CPPIB is set to sell its entire Stake in Indian Logistics Startup 'Delhivery'


CPPIB is set to sell its entire Stake in Indian Logistics Startup 'Delhivery'
The Canada Pension Plan Investment Board - CPPIB is probably going to sell its whole 3.18% stake in Logistics operations startup Delhivery through block deals on Wednesday, July 10.
The block's issue size is 886 crore, and the offer price is between 378 and 389 per share—a discount of 0.7% and 3.5% from the current market price (CMP). Delhivery share cost settled at 399.65 on the NSE on Tuesday, July 9. 
The fixed issue price of 2,061 per share indicates a discount of 2% from the CMP. CPPIB owned a 5.96% stake in Delhivery as of the end of March 2024. It sold up to 2 crore shares, worth more than 900 crore rupees, for a combined 2.77 percent stake in Delhivery. 

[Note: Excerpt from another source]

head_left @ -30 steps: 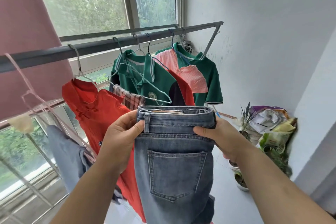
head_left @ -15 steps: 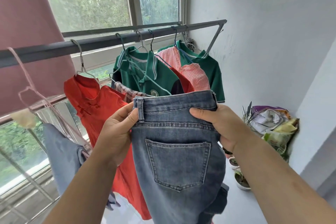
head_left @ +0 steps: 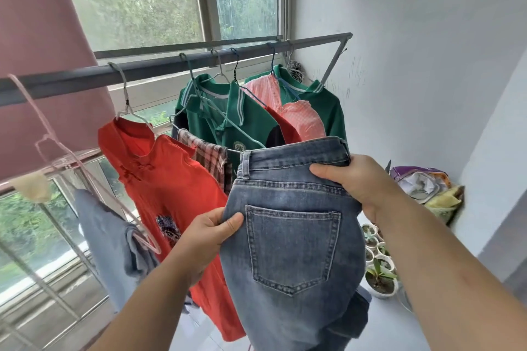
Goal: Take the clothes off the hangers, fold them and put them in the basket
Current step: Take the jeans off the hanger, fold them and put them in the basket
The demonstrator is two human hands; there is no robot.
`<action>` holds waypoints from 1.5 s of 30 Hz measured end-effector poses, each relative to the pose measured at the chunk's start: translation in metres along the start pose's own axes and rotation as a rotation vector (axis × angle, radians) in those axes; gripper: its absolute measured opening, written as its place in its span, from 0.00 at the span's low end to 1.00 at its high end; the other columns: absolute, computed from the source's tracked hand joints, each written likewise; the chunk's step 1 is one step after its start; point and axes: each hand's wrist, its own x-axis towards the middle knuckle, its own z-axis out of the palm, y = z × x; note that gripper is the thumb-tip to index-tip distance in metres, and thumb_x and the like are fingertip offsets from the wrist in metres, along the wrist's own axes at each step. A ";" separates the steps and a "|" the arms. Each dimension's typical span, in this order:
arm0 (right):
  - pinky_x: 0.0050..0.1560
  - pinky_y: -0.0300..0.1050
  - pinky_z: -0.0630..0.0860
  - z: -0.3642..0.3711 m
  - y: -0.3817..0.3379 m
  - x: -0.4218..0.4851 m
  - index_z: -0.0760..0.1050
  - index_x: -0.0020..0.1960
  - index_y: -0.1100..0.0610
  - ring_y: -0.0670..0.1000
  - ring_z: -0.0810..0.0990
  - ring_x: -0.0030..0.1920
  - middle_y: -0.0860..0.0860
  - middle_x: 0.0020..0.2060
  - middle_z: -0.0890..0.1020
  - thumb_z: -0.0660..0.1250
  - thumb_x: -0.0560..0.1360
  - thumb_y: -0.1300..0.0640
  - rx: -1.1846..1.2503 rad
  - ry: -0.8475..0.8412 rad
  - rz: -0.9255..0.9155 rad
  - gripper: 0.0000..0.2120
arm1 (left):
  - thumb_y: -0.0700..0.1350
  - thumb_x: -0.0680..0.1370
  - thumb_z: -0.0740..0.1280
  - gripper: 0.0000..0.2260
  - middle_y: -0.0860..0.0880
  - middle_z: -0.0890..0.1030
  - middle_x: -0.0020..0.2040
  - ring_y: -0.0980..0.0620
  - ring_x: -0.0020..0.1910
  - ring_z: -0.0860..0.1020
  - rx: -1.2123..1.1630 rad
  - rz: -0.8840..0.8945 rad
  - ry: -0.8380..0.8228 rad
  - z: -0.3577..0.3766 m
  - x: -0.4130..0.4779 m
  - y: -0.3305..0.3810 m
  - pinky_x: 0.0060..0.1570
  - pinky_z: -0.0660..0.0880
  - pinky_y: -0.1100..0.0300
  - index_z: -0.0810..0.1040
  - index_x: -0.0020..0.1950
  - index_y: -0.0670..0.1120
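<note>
The jeans (head_left: 288,236) hung near the camera, in front of the rail (head_left: 171,65), back pocket facing the person and no hanger showing on them. The right hand (head_left: 356,182) pinched the right end of the waistband, thumb on the near face and fingers behind, apparently to carry the weight. The left hand (head_left: 211,234) pinched the left seam lower down beside the pocket, probably to keep the cloth flat for a fold. The red dress (head_left: 171,179) and green shirts (head_left: 251,122) hung on hangers farther back, and no basket was in view.
</note>
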 end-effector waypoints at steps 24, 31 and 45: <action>0.56 0.54 0.79 0.000 0.136 -0.030 0.81 0.56 0.63 0.61 0.84 0.52 0.61 0.50 0.85 0.76 0.65 0.57 0.254 -0.129 0.513 0.22 | 0.42 0.82 0.62 0.11 0.43 0.85 0.51 0.49 0.51 0.84 -0.071 -0.172 0.002 0.002 0.004 -0.040 0.51 0.79 0.57 0.82 0.55 0.39; 0.52 0.53 0.80 -0.003 0.164 -0.041 0.81 0.55 0.62 0.60 0.85 0.48 0.61 0.47 0.86 0.74 0.71 0.60 0.236 -0.061 0.589 0.14 | 0.44 0.82 0.62 0.10 0.45 0.85 0.54 0.46 0.57 0.81 0.003 -0.318 -0.037 0.000 0.007 -0.084 0.63 0.74 0.45 0.82 0.57 0.42; 0.51 0.53 0.82 0.002 0.214 -0.045 0.82 0.53 0.61 0.57 0.85 0.46 0.59 0.49 0.86 0.71 0.69 0.53 0.630 0.036 0.704 0.16 | 0.54 0.64 0.77 0.28 0.48 0.85 0.55 0.46 0.59 0.81 0.128 -0.380 -0.285 -0.008 0.019 -0.175 0.58 0.78 0.53 0.79 0.61 0.44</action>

HSBC, Smallcap World Fund, and Fidelity Funds were among the buyers in the Delhivery block deal at the time. 
At an average price of 444.3 per share, shares were traded. The Smallcap World Fund obtained a largest part of the block, buying a 1.87% stake. On May 24, 2022, shares of Delhivery were listed at a premium of nearly 2% from the offer price of 487 per share. 

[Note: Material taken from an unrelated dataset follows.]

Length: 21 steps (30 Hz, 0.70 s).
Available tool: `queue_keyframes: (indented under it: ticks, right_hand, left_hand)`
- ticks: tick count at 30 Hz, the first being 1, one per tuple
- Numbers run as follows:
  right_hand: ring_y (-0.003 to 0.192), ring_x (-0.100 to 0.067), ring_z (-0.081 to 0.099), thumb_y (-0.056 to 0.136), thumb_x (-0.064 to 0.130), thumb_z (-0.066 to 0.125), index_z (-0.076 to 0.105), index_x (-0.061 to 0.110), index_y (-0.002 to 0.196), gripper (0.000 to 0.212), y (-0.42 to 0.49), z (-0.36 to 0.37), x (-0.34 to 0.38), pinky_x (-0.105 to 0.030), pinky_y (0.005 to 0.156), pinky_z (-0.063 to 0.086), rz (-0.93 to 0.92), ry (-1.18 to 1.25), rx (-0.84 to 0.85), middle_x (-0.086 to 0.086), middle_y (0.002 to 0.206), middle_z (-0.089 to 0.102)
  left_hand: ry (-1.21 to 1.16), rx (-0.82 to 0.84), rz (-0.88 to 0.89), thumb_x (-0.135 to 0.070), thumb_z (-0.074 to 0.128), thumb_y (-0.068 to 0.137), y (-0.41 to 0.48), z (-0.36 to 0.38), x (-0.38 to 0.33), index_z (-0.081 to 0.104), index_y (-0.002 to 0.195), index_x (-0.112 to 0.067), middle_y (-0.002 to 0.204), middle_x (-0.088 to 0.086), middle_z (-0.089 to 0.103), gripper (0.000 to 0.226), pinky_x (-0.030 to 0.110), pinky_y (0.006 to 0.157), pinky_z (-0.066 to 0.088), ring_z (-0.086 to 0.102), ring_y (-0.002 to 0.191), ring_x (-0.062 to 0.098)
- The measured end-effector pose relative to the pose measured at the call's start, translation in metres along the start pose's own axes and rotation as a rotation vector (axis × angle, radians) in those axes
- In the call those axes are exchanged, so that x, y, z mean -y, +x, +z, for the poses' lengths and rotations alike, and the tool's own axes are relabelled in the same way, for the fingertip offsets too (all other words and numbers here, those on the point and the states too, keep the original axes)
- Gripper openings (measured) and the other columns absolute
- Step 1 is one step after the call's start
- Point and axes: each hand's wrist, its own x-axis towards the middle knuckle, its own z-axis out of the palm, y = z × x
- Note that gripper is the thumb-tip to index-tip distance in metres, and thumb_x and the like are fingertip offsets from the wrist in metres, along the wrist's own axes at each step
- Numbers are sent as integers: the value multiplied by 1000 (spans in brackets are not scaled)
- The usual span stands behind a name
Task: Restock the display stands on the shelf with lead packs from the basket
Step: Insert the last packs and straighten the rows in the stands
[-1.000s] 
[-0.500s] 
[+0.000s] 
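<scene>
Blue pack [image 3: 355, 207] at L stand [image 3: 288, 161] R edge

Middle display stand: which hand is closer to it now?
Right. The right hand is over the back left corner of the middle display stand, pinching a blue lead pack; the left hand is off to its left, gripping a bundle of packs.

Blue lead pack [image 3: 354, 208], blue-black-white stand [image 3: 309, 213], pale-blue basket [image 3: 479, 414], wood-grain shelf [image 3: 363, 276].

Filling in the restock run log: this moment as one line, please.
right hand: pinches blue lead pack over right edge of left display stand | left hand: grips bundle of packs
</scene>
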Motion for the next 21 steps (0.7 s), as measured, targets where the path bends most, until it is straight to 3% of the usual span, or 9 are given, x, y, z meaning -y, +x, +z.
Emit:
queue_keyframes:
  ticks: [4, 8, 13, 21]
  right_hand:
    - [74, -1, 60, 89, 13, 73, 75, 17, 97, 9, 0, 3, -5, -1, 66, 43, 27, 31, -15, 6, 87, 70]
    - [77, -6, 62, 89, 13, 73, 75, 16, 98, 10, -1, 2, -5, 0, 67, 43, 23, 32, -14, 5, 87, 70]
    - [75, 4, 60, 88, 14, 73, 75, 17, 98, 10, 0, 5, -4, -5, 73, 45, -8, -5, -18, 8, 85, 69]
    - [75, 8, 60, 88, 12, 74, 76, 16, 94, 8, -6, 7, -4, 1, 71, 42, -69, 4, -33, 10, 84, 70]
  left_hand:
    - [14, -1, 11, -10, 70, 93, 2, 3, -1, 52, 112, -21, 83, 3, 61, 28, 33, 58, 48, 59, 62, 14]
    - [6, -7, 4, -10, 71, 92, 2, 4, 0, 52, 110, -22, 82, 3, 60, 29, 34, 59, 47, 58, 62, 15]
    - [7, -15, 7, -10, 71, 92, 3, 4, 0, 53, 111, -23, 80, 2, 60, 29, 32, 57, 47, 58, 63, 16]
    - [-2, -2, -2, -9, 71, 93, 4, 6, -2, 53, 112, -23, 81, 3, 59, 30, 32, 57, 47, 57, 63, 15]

Over the course of the past six years, Delhivery has continued to report losses, with significant losses of over 1,000 crore in FY22 and FY23.  
Based in Gurugram, Delhivery is an inventive logistics and supply chain startup founded in the year 2011. The startup was established by Sahil Barua, Mohit Tandon, Bhavesh Manglani, Suraj Saharan & Kapil Bharati. Approximately, the company spans over 85 fulfillments centers, 160 hubs, more than 7500 partner centers and 3500 delivery centers.